He also points to the role of climate change. “The monsoon cycle has been disrupted, with an increase in extreme rainfall events. Western disturbances also have an impact. As a result, heavy rainfall over short periods, lightning strikes, and cloudburst events have become common. Earlier, rains would last continuously for four months, but now it’s gradually reduced to 18–20 days.”

To mitigate floods in the Ganga basin, Datta emphasizes non-structural measures. “It is important to install warning pillars in flood-prone areas. Pillars have already been placed along the Ganga up to Ballia. In Unnao and Kanpur, the first phase of pillar installation has been completed. Flood zones are also being mapped. These areas could be designated as green zones, where no construction is allowed. Mapping with pillars is essential. In areas with severe erosion, embankments can be built using sandbags filled with soil.”

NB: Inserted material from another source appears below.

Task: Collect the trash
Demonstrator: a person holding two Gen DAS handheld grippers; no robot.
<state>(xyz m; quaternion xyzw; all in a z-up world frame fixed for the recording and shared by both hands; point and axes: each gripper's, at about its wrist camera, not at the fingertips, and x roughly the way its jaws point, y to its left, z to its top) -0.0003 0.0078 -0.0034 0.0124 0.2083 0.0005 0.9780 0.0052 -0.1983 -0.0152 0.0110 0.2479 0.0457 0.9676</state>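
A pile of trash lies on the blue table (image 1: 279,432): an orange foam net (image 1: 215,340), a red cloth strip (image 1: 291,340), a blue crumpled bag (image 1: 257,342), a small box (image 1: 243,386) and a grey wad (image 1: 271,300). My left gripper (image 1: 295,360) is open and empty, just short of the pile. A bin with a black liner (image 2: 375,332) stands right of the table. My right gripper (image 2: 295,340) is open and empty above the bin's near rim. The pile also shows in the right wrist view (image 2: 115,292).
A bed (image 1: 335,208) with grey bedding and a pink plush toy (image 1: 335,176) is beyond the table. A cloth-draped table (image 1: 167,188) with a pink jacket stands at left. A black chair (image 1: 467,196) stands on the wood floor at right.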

He also refers to the directions issued by the National Green Tribunal to the Delhi government, which identified areas that could be affected by floods even once in a century and prohibited construction in these zones. Dr. Datta emphasizes that these rules must be strictly enforced, and populations residing in such areas should be relocated.

Residents of Mallepur village wait for boats during the floods.
Residents of Mallepur village wait for boats during the floods. Photo: Brijendra Dubey

What the Administration Says

According to the administration, encroachment in flood-prone areas of Mirzapur is not a major problem. Gulabchand, the Sub-Divisional Magistrate (Sadar), says the district receives continuous directives from the National Green Tribunal. “Following these instructions, we coordinate with the District Magistrate and Superintendent of Police, ensuring that encroachments are not allowed,” he explains.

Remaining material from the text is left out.